### Exercise
Copy the full listing exactly, word for word.

### Data segment
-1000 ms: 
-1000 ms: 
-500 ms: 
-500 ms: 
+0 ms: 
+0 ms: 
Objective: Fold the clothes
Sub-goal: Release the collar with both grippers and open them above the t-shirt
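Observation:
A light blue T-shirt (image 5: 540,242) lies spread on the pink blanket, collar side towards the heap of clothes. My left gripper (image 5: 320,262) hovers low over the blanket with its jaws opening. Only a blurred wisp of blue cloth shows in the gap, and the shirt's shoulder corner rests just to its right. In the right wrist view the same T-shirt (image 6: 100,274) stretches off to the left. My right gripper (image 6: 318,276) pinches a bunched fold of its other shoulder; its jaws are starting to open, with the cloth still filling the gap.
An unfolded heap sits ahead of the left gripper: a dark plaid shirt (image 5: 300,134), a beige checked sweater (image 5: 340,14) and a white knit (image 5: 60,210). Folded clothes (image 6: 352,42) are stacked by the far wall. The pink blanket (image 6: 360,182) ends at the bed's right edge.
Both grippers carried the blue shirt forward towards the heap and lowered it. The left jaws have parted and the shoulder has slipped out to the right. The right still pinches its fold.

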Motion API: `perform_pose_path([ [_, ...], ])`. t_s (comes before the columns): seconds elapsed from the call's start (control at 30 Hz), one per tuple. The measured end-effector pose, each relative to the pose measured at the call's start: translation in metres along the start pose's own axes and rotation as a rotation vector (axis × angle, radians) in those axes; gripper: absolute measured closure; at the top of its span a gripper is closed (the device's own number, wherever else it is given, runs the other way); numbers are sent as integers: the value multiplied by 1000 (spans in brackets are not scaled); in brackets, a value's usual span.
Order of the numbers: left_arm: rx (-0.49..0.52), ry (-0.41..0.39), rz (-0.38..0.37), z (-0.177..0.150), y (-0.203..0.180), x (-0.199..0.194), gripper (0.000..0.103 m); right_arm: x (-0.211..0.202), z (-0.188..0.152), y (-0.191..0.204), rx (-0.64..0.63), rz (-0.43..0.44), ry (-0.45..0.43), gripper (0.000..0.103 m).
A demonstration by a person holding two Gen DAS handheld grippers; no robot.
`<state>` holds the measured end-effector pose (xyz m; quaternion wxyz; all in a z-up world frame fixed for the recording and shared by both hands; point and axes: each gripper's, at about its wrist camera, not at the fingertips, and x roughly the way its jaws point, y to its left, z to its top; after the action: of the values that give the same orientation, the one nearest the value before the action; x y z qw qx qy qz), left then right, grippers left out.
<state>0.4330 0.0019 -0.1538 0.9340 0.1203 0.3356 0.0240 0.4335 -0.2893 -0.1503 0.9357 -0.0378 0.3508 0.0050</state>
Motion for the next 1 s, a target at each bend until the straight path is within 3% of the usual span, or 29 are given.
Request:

### Solution to the problem
-1000 ms: 
-1000 ms: 
-500 ms: 
-500 ms: 
+0 ms: 
+0 ms: 
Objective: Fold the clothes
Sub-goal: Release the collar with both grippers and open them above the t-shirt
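Observation:
A light blue T-shirt (image 5: 540,242) lies spread on the pink blanket, collar side towards the heap of clothes. My left gripper (image 5: 320,262) hovers low over the blanket with its jaws opening. Only a blurred wisp of blue cloth shows in the gap, and the shirt's shoulder corner rests just to its right. In the right wrist view the same T-shirt (image 6: 100,274) stretches off to the left. My right gripper (image 6: 318,276) pinches a bunched fold of its other shoulder; its jaws are starting to open, with the cloth still filling the gap.
An unfolded heap sits ahead of the left gripper: a dark plaid shirt (image 5: 300,134), a beige checked sweater (image 5: 340,14) and a white knit (image 5: 60,210). Folded clothes (image 6: 352,42) are stacked by the far wall. The pink blanket (image 6: 360,182) ends at the bed's right edge.
Both grippers carried the blue shirt forward towards the heap and lowered it. The left jaws have parted and the shoulder has slipped out to the right. The right still pinches its fold.
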
Motion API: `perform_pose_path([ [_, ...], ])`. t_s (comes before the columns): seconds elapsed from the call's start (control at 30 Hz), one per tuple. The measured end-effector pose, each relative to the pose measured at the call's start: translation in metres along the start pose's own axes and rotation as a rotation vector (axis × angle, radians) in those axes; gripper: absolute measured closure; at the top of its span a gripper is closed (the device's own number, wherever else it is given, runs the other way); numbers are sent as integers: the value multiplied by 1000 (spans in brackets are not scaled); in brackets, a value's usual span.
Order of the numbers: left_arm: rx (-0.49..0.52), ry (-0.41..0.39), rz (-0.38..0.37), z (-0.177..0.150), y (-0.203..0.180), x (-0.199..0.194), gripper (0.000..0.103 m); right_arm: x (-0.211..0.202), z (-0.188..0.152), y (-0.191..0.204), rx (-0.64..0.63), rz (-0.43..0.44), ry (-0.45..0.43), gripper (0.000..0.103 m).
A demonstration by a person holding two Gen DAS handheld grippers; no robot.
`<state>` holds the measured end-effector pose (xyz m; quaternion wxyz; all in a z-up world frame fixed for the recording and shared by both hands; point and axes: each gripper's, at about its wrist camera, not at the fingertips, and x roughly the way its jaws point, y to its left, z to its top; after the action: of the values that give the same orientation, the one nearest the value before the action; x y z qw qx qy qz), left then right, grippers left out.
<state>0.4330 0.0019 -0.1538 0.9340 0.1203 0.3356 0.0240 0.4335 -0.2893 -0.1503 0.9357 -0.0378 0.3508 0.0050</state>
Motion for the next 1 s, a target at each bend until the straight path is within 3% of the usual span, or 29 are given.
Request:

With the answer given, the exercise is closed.